Please count the lines in the data below that hold the word "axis", and give only the number.

===

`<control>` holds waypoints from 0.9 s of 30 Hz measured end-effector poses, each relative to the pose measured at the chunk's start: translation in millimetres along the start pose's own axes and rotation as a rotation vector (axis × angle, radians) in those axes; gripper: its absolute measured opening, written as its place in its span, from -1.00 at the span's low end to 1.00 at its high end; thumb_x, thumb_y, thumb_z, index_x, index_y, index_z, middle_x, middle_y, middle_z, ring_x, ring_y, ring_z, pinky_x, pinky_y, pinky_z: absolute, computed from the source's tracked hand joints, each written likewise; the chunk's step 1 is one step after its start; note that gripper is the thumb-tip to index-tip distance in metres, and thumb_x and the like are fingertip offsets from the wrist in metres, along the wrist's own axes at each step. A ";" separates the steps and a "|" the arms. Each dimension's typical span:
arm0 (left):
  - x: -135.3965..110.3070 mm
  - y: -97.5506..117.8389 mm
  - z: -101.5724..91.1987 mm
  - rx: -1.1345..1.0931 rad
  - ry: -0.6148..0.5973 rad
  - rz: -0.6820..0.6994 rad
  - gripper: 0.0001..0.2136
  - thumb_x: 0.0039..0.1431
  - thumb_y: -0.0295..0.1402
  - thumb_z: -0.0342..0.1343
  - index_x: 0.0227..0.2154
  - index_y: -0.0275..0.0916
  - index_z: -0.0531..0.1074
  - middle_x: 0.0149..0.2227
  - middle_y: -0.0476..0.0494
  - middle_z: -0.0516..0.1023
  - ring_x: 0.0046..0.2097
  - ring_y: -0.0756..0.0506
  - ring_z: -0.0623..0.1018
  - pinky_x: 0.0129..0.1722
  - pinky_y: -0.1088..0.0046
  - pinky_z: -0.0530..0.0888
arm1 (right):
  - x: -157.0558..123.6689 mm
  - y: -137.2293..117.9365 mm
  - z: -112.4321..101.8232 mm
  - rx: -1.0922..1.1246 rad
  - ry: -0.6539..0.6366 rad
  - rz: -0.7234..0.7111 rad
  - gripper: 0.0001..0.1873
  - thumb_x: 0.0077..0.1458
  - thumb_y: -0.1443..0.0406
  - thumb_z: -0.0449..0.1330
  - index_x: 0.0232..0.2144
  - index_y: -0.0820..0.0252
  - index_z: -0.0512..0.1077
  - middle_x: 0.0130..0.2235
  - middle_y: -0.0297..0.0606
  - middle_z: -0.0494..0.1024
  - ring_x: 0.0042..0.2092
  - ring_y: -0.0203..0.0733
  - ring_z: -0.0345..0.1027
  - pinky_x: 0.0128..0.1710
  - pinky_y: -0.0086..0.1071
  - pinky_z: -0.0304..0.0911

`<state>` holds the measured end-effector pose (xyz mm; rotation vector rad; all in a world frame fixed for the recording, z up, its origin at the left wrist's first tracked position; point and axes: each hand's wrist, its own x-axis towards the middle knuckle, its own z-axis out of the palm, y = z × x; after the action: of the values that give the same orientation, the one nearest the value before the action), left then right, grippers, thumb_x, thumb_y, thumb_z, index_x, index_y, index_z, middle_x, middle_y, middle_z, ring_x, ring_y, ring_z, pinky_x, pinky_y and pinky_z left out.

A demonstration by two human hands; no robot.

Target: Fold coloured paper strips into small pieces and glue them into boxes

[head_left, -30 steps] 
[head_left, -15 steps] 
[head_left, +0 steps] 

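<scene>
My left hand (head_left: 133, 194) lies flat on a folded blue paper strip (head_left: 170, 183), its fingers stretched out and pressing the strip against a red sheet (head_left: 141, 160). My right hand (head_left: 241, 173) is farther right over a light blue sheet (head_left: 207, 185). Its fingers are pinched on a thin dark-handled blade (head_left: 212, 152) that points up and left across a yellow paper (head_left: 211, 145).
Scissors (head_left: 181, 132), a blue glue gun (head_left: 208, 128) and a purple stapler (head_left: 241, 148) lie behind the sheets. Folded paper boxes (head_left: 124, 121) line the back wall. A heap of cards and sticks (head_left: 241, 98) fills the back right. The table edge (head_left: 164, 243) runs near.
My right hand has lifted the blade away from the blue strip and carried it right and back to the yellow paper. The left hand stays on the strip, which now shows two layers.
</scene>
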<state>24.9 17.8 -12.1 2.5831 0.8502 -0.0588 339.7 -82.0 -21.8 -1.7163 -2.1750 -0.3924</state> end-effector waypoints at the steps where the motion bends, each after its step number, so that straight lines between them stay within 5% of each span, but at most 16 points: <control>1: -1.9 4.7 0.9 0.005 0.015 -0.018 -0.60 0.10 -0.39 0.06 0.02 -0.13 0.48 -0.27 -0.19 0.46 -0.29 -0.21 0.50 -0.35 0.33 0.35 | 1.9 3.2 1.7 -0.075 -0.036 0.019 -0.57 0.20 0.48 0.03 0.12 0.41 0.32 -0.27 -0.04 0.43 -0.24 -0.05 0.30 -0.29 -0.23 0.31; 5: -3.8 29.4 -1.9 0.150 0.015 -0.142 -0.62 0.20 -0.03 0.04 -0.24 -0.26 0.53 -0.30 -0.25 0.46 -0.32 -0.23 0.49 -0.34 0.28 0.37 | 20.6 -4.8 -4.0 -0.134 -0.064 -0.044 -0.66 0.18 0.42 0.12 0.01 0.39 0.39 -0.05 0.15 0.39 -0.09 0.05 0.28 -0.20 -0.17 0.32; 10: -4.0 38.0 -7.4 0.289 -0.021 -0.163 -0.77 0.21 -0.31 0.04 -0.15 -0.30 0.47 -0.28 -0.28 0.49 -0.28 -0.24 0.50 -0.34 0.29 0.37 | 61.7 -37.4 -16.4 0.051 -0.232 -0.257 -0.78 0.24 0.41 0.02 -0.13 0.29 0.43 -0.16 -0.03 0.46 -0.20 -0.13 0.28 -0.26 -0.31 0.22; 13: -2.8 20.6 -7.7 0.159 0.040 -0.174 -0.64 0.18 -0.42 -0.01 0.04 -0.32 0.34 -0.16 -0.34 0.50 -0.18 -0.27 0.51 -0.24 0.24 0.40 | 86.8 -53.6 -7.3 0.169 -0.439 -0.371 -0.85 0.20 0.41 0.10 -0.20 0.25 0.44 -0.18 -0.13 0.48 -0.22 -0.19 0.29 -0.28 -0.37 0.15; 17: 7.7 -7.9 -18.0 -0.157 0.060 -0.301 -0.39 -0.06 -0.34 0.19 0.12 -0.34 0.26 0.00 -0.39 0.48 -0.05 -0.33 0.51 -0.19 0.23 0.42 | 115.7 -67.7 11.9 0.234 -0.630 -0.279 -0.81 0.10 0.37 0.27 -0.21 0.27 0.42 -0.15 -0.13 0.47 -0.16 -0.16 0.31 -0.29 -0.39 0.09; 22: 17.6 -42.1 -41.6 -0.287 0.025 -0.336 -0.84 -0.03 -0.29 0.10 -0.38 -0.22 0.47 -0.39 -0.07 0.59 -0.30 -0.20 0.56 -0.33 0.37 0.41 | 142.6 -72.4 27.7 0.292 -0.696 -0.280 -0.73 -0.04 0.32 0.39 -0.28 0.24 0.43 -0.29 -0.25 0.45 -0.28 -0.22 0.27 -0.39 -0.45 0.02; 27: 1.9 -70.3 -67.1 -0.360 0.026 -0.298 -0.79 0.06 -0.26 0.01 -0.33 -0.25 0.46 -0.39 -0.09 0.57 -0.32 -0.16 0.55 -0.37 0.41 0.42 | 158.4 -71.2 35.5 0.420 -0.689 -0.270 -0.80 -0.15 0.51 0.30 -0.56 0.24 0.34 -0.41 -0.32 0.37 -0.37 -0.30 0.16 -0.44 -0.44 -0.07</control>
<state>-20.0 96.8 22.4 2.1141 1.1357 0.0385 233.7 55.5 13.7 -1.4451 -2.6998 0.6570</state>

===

Result —
2